**Work request**
Pick each line containing the word "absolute" out of the data below.

**Source material**
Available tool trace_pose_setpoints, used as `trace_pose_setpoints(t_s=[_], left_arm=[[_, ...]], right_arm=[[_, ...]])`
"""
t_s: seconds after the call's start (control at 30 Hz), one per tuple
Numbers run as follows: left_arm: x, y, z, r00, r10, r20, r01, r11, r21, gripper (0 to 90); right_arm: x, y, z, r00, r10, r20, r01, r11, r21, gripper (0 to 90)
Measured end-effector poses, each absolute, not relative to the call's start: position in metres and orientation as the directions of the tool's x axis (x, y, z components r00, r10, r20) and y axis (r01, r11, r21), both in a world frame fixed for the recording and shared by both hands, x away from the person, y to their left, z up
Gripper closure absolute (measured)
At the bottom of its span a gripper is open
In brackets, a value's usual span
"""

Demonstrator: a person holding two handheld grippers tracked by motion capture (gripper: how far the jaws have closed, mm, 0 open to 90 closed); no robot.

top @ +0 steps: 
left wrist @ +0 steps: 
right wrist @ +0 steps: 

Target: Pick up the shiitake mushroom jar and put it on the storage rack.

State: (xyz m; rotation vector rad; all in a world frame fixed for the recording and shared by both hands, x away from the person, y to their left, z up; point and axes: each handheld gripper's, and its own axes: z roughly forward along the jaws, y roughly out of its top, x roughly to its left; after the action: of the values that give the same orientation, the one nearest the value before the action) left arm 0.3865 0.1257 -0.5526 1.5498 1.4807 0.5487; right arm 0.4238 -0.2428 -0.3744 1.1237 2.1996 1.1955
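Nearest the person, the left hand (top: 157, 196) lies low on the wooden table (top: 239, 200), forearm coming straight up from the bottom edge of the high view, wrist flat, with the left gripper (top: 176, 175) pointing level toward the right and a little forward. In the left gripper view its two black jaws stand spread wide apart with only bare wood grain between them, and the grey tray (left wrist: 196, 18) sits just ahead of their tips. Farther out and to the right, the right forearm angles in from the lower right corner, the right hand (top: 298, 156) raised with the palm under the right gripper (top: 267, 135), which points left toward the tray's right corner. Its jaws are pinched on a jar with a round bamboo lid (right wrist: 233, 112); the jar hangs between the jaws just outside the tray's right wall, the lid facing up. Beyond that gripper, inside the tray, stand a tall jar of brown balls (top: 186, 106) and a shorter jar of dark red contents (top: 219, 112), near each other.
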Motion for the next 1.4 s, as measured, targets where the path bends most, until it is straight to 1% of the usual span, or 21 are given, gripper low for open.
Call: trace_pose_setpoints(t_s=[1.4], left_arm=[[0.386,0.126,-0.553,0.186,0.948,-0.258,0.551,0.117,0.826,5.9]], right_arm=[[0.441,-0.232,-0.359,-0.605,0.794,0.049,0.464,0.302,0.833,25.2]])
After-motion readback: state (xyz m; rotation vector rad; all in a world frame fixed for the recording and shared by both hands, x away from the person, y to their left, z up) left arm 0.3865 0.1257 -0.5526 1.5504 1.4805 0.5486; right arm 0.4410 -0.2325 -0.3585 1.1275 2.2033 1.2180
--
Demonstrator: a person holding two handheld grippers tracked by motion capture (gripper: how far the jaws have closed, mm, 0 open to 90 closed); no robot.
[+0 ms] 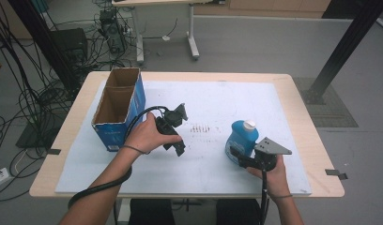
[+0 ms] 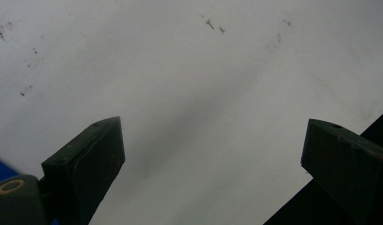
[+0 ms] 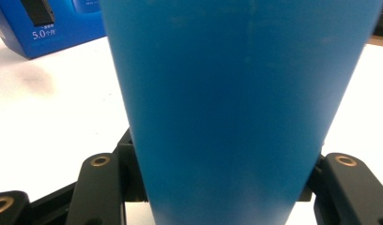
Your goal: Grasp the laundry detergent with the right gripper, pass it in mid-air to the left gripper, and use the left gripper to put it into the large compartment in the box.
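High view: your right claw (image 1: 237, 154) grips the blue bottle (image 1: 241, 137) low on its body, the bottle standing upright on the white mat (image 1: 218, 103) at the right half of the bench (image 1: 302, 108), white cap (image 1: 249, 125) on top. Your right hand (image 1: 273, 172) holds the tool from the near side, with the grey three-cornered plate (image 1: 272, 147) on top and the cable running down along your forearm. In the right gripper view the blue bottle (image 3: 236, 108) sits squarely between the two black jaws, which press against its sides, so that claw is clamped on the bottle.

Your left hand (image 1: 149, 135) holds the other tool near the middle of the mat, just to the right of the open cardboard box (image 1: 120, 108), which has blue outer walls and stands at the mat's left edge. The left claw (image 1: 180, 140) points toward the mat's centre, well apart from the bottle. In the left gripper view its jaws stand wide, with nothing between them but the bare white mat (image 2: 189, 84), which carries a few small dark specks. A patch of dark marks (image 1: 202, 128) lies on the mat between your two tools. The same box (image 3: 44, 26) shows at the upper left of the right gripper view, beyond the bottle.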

**Task answer**
Measured end-effector poses, each absolute, not relative to the call's start: position in metres and orientation as the directions of the tool's x axis (x, y, z components r00, r10, r20) and y axis (r01, r11, r21), both in a world frame fixed for the recording and shared by both hands, x away from the person, y to their left, z up
Gripper closure absolute (measured)

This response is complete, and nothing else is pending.